→ **Given data**
###

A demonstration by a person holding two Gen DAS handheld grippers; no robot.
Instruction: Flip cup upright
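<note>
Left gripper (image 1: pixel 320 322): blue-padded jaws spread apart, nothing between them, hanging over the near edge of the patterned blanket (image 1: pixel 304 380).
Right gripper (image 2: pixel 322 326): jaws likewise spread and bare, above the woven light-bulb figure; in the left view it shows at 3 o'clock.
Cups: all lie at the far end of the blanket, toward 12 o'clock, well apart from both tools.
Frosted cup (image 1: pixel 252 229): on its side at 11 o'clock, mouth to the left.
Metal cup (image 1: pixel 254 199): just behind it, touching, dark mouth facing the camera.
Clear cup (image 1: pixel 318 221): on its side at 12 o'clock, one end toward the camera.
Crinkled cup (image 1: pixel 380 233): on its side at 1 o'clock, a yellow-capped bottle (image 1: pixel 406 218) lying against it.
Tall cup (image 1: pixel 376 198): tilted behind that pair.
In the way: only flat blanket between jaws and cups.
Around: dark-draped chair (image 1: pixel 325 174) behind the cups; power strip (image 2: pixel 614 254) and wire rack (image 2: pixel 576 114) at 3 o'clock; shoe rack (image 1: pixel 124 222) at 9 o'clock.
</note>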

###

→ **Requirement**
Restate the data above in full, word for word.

→ **Solution**
A demonstration by a person holding two Gen DAS handheld grippers; no robot.
Instruction: Flip cup upright
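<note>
Left gripper (image 1: pixel 320 322): blue-padded jaws spread apart, nothing between them, hanging over the near edge of the patterned blanket (image 1: pixel 304 380).
Right gripper (image 2: pixel 322 326): jaws likewise spread and bare, above the woven light-bulb figure; in the left view it shows at 3 o'clock.
Cups: all lie at the far end of the blanket, toward 12 o'clock, well apart from both tools.
Frosted cup (image 1: pixel 252 229): on its side at 11 o'clock, mouth to the left.
Metal cup (image 1: pixel 254 199): just behind it, touching, dark mouth facing the camera.
Clear cup (image 1: pixel 318 221): on its side at 12 o'clock, one end toward the camera.
Crinkled cup (image 1: pixel 380 233): on its side at 1 o'clock, a yellow-capped bottle (image 1: pixel 406 218) lying against it.
Tall cup (image 1: pixel 376 198): tilted behind that pair.
In the way: only flat blanket between jaws and cups.
Around: dark-draped chair (image 1: pixel 325 174) behind the cups; power strip (image 2: pixel 614 254) and wire rack (image 2: pixel 576 114) at 3 o'clock; shoe rack (image 1: pixel 124 222) at 9 o'clock.
</note>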

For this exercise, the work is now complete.